- EXERCISE INSTRUCTIONS
Using only the records, tally the lines with "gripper" in them and state that total by itself.

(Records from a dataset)
== Segment start ==

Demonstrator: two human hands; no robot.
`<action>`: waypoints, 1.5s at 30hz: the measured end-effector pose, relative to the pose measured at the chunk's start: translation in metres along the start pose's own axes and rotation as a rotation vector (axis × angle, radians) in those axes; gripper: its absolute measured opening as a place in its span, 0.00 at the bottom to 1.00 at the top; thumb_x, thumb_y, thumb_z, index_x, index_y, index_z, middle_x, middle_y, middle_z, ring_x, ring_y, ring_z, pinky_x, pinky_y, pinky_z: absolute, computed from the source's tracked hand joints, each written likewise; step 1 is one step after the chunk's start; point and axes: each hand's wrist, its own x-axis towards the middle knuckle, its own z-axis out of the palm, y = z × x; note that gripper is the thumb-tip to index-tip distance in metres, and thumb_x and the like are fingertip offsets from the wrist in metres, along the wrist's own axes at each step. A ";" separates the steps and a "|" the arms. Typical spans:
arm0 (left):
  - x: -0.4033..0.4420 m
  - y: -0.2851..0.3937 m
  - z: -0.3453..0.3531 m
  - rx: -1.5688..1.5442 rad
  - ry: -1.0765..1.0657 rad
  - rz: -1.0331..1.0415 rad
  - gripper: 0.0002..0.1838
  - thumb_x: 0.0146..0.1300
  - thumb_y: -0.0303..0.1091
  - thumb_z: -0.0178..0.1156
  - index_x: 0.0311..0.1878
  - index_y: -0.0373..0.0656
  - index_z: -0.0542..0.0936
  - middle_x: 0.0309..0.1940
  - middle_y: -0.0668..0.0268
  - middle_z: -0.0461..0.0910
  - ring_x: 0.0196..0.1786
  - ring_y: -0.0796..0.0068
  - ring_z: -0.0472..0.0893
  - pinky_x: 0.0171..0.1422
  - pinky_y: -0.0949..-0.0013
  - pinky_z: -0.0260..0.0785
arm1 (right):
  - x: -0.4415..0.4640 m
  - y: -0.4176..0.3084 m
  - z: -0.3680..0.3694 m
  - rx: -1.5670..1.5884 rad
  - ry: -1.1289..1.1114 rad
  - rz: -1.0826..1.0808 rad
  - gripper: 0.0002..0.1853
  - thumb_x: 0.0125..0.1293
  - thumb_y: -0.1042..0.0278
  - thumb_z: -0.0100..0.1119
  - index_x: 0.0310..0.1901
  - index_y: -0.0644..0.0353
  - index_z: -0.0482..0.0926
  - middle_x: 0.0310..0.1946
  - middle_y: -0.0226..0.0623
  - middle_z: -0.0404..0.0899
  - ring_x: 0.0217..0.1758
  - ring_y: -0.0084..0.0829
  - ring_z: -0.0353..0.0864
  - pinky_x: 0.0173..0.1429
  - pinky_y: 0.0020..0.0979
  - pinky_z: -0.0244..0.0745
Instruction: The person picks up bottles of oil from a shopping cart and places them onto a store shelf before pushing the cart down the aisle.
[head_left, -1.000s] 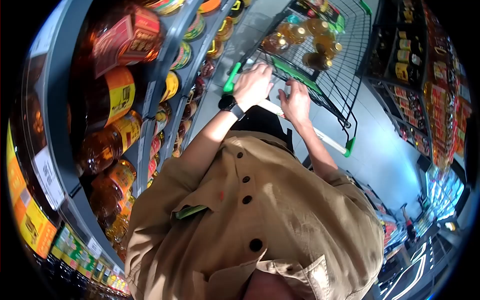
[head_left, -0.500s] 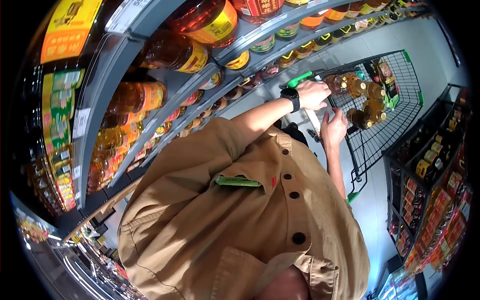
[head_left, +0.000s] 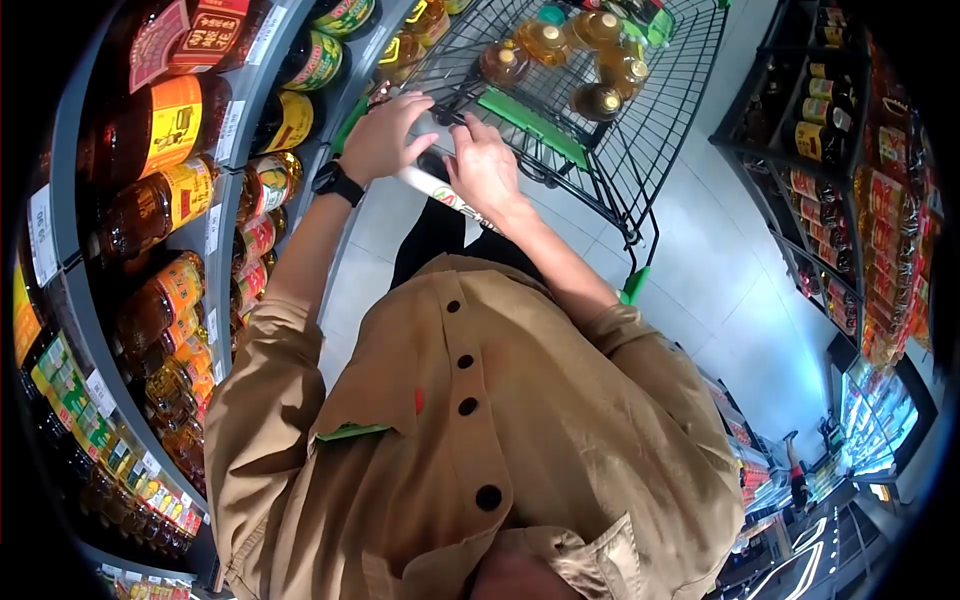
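My left hand point(head_left: 385, 137), with a black watch on the wrist, is held over the near left end of the shopping cart, fingers stretched and apart, holding nothing. Beside it, my right hand point(head_left: 484, 165) has its fingers loosely extended and its thumb apart, with nothing visible in it. The white cart handle point(head_left: 430, 184) passes beneath the two hands; whether the right palm rests on it I cannot tell. Inside the wire cart point(head_left: 680, 120) stand several bottles of golden oil point(head_left: 545, 42), along with a green-and-dark package point(head_left: 645, 22) at the far side.
Shelves of large oil bottles point(head_left: 165, 205) run close along my left, with price-tag edges point(head_left: 225, 130) sticking out. To the right are a dark rack of bottles point(head_left: 825, 125) and hanging red packs point(head_left: 890, 240). Pale floor tiles point(head_left: 690, 290) lie between.
My view has swung, so the cart and hands appear farther left and higher. My left hand's fingers look more spread than before. The bottles remain in the cart.
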 end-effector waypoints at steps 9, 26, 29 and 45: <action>-0.030 0.008 0.006 -0.001 -0.018 -0.045 0.27 0.65 0.47 0.65 0.62 0.43 0.77 0.64 0.58 0.78 0.66 0.59 0.76 0.64 0.60 0.73 | -0.002 0.054 -0.091 0.290 -0.237 0.210 0.15 0.66 0.63 0.64 0.49 0.62 0.82 0.37 0.48 0.87 0.40 0.46 0.88 0.52 0.42 0.82; -0.093 -0.006 0.009 -0.031 -0.045 -0.046 0.29 0.67 0.54 0.61 0.63 0.42 0.76 0.65 0.58 0.76 0.69 0.58 0.74 0.64 0.57 0.73 | -0.051 0.357 0.031 -0.148 -0.159 0.482 0.52 0.45 0.51 0.81 0.71 0.57 0.65 0.62 0.54 0.76 0.65 0.53 0.75 0.68 0.45 0.70; -0.104 -0.004 0.008 -0.022 -0.061 -0.075 0.27 0.67 0.51 0.60 0.62 0.42 0.77 0.65 0.59 0.76 0.68 0.60 0.75 0.63 0.58 0.74 | -0.038 0.341 0.040 -0.173 -0.239 0.543 0.49 0.47 0.52 0.79 0.71 0.56 0.66 0.61 0.53 0.77 0.65 0.52 0.76 0.68 0.43 0.71; -0.173 -0.018 0.004 -0.075 0.003 -0.058 0.21 0.67 0.44 0.61 0.58 0.42 0.77 0.60 0.59 0.78 0.64 0.58 0.77 0.62 0.57 0.73 | -0.055 0.231 0.088 -0.523 -0.338 0.669 0.45 0.60 0.26 0.58 0.56 0.70 0.76 0.48 0.63 0.83 0.52 0.58 0.84 0.58 0.49 0.79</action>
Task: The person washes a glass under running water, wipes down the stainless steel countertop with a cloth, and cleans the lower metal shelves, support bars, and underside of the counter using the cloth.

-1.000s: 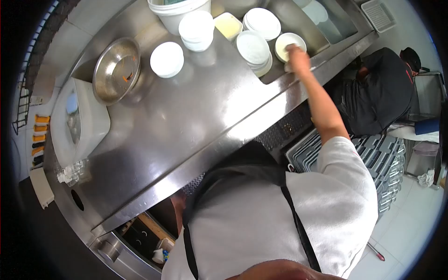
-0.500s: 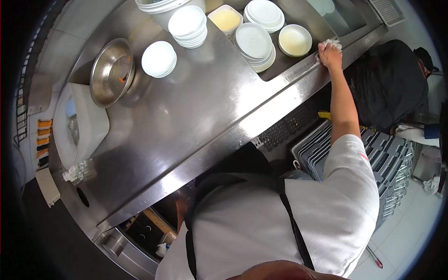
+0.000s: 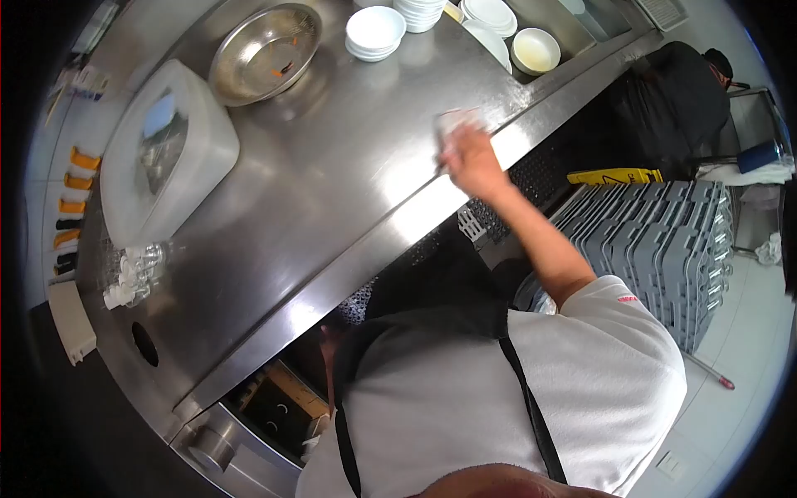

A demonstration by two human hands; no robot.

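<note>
My right hand (image 3: pixel 476 161) is closed on a crumpled whitish cloth (image 3: pixel 461 121), pressed to the steel counter (image 3: pixel 332 166) near its raised front edge. Motion blurs the fingers and the cloth. My left hand (image 3: pixel 329 342) hangs low in shadow below the counter's edge, by my apron; its fingers cannot be made out. Beyond the cloth, a stack of white bowls (image 3: pixel 375 35) stands at the back of the counter. To the right of it, a white bowl with yellowish residue (image 3: pixel 535 51) sits in the sunken section, beside stacked white plates (image 3: pixel 490 15).
At the left are a steel bowl (image 3: pixel 267 56) with orange scraps, a translucent plastic bin (image 3: pixel 170 158) and small clear glass pieces (image 3: pixel 137 272). Grey stacked racks (image 3: pixel 643 236) stand on the floor at right, below a yellow sign (image 3: pixel 614 177). A person in black (image 3: pixel 672 104) bends beyond.
My right hand has moved left along the counter with the cloth, away from the corner by the sunken section. The head view has shifted, and the person in black has changed position.
</note>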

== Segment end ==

- SOLUTION TO THIS TASK
3